The bias current flowing in the input pins is sourced via the feedback resistor and the input resistor and source impedance. Given that the input resistor is only 10 kΩ and the source impedance might be a few ohms, the effective input offset voltage produced by the 80 nA bias current is more likely to be 80 nA x 10 kΩ = 0.8 mV. If you wanted to account for the fact that some of this bias flows through the feedback resistor then it'll be 80 nA x 10 kΩ || 1 MΩ = 0.792 mV.

This of course may add or subtract with the natural input offset voltage of the op-amp resulting in a range of potential input offset errors of -0.2 mV to +1.8 mV. This value is then multiplied by the non-inverting gain (1 + R2/R1) of 101.

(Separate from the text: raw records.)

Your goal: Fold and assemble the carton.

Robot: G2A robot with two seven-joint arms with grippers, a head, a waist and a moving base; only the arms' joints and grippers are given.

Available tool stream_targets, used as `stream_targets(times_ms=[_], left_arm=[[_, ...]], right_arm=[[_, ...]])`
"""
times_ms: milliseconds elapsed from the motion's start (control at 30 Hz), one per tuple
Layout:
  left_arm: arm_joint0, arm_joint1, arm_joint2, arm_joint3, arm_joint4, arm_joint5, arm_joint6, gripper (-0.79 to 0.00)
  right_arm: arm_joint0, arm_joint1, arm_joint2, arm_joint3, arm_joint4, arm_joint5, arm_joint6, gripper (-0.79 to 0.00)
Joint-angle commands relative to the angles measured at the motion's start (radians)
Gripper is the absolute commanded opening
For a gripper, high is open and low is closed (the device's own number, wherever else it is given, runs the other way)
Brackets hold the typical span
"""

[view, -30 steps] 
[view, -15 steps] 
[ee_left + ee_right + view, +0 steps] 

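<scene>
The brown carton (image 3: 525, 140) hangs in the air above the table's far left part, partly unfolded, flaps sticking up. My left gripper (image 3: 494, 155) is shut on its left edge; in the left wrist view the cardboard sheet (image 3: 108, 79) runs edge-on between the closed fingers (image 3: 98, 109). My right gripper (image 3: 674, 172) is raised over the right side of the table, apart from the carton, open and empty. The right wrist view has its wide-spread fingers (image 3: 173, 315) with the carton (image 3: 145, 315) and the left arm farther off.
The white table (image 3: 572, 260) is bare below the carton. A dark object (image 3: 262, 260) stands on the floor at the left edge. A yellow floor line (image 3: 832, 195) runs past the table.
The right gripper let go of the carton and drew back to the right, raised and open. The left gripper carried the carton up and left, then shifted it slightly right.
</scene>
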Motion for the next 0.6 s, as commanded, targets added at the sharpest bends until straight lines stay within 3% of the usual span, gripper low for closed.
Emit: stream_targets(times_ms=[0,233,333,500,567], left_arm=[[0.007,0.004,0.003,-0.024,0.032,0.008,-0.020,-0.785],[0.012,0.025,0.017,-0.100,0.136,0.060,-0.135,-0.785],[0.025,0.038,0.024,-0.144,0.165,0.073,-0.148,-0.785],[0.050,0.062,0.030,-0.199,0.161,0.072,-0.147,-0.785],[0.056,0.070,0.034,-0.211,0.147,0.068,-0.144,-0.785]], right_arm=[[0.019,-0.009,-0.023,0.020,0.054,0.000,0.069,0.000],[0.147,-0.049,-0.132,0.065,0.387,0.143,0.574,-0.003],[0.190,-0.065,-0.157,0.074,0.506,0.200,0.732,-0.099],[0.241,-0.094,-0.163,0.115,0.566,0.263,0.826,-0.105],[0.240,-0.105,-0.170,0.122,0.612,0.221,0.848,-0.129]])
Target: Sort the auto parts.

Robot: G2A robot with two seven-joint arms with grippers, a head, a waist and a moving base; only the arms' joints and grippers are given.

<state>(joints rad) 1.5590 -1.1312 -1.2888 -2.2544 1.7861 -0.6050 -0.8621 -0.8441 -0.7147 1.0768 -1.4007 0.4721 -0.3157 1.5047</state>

the AC gain would be very large without R2, right?

It's not worth considering; without a natural path for DC current to flow from output to inverting input node (the virtual earth/ground), all bets are off because there is no DC negative feedback.

When I removed R2 on my breadboard, the signals on the oscilloscope did not seem to change.

There was probably some DC leakage path within the chip that kept the output level about the same DC value AND, above a certain frequency, capacitor C1 becomes the dominant component that sets gain whilst R2 becomes irrelevant as a factor as frequency rises.

Also, in another post, I saw that input bias current = 80nA = C dV/dt

Please recognize that you need to supply links to that "other post" so that anyone answering don't have to purchase a crystal ball.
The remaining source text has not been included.